Il Mammisi Romano — Dendera Temple complex

Il Mammisi Romano

A lato del tempio principale sorge il 'Mammisi', o Casa della Nascita, una struttura tipica dei complessi templari egizi di epoca tarda. Questo particolare edificio risale all'epoca romana ed era utilizzato per celebrare la nascita divina di Ihy, figlio di Hathor e Horus. Il Mammisi era un luogo in cui veniva onorata la vita domestica degli dei, rispecchiando l'esperienza umana della nascita e della famiglia. Gli imperatori romani, incluso Traiano, finanziarono e decorarono questo edificio per dimostrare la loro pietà e il rispetto per le tradizioni egizie. Associandosi alla nascita di un dio, questi sovrani stranieri cercavano di consolidare il proprio status di legittimi Faraoni.

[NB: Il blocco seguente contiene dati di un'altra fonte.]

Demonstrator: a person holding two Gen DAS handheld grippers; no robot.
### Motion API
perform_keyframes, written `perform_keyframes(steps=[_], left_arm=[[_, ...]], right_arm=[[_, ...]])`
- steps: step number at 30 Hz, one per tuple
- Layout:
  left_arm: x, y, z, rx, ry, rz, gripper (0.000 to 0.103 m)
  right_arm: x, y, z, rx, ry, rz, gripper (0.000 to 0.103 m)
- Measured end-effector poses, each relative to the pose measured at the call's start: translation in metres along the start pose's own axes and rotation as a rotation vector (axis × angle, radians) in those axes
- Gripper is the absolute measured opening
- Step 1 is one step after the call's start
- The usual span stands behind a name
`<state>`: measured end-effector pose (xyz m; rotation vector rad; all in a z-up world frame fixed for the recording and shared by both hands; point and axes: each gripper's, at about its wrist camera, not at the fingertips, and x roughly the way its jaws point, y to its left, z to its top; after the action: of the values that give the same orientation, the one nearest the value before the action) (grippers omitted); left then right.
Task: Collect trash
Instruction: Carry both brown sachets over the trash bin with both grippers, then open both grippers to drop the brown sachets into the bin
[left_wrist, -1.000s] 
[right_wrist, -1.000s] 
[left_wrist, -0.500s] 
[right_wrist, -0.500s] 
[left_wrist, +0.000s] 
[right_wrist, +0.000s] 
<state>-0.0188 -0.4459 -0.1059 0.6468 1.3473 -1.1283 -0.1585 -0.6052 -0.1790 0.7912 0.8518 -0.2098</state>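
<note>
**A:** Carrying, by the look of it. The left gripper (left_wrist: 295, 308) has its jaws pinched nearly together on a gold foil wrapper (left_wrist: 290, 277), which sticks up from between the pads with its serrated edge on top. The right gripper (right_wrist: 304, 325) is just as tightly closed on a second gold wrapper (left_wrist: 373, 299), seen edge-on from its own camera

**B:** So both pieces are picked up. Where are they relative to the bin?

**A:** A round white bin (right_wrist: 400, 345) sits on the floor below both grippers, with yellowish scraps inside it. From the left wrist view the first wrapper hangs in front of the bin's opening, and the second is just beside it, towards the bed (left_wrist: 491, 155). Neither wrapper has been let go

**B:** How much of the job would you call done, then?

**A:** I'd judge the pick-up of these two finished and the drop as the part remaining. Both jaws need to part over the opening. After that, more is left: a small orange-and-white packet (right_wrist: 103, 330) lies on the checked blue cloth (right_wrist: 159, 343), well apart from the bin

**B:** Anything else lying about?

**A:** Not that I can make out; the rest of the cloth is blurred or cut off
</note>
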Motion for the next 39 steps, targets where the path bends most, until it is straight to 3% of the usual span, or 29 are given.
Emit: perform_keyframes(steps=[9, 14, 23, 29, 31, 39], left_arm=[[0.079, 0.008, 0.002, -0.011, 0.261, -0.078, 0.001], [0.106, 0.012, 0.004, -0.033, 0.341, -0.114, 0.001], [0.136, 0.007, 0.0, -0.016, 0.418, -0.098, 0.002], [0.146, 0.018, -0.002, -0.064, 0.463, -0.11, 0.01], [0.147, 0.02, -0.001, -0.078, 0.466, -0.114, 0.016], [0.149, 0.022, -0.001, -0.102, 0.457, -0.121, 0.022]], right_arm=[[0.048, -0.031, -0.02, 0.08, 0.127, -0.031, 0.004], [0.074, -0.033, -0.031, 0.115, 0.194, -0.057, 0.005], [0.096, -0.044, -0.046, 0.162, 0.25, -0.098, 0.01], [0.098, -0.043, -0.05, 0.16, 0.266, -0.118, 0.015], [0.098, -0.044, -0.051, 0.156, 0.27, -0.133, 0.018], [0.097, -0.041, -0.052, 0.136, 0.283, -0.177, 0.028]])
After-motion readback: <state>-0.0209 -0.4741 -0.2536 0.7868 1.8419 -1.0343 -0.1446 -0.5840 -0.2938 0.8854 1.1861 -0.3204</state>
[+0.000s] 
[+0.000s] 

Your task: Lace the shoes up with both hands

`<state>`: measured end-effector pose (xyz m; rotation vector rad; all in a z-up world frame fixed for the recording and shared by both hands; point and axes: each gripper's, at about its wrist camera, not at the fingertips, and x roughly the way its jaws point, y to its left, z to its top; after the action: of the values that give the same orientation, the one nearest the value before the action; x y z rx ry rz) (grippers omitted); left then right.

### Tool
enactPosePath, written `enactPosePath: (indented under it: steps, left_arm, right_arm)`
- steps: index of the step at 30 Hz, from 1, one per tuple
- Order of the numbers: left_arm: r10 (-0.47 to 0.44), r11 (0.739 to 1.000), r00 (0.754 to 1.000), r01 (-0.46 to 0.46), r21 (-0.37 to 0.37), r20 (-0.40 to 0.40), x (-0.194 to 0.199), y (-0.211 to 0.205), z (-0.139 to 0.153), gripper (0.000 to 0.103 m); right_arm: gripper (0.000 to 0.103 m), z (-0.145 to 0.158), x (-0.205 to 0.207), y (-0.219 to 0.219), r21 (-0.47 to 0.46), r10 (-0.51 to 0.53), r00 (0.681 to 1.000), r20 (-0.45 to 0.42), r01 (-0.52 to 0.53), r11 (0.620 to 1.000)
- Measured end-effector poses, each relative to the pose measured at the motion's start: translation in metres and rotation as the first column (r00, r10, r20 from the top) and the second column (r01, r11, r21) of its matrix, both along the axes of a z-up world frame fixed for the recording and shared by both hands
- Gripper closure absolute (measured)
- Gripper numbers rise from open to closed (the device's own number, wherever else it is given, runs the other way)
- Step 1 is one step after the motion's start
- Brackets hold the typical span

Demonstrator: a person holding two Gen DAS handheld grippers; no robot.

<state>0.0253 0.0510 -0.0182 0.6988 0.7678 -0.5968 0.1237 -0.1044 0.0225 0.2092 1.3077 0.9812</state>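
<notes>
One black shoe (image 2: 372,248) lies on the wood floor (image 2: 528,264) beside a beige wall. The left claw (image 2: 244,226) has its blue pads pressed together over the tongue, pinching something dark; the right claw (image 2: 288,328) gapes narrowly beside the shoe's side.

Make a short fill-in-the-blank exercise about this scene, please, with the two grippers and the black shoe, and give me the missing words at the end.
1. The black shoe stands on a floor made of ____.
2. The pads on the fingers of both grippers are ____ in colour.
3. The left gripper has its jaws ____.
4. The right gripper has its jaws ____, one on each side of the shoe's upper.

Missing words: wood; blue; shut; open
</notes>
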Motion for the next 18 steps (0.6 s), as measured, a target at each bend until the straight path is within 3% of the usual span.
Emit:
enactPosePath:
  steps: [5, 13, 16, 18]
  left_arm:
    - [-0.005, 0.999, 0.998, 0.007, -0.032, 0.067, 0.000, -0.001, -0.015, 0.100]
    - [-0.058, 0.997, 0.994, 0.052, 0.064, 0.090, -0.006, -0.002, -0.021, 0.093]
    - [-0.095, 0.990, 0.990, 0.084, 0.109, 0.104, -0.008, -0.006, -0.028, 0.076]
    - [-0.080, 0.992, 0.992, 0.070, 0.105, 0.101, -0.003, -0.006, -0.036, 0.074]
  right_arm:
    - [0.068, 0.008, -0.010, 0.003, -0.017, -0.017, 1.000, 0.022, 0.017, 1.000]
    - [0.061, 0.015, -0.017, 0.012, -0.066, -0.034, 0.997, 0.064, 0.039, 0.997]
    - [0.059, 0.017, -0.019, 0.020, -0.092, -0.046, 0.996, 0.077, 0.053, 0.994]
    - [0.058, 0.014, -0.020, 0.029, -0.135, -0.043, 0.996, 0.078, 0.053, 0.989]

Se osservate le colonne che sostengono il tetto, vedrete piccole figure del dio nano Bes. Con il suo volto barbuto e la lingua sporgente, Bes era una popolare divinità protettrice che si credeva proteggesse le donne durante il parto e allontanasse gli spiriti maligni. La sua presenza qui è un riferimento diretto alla funzione dell'edificio come vivaio sacro. I rilievi all'interno continuano questo tema, mostrando scene della dea assistita da altre divinità mentre porta nuova vita nel mondo divino.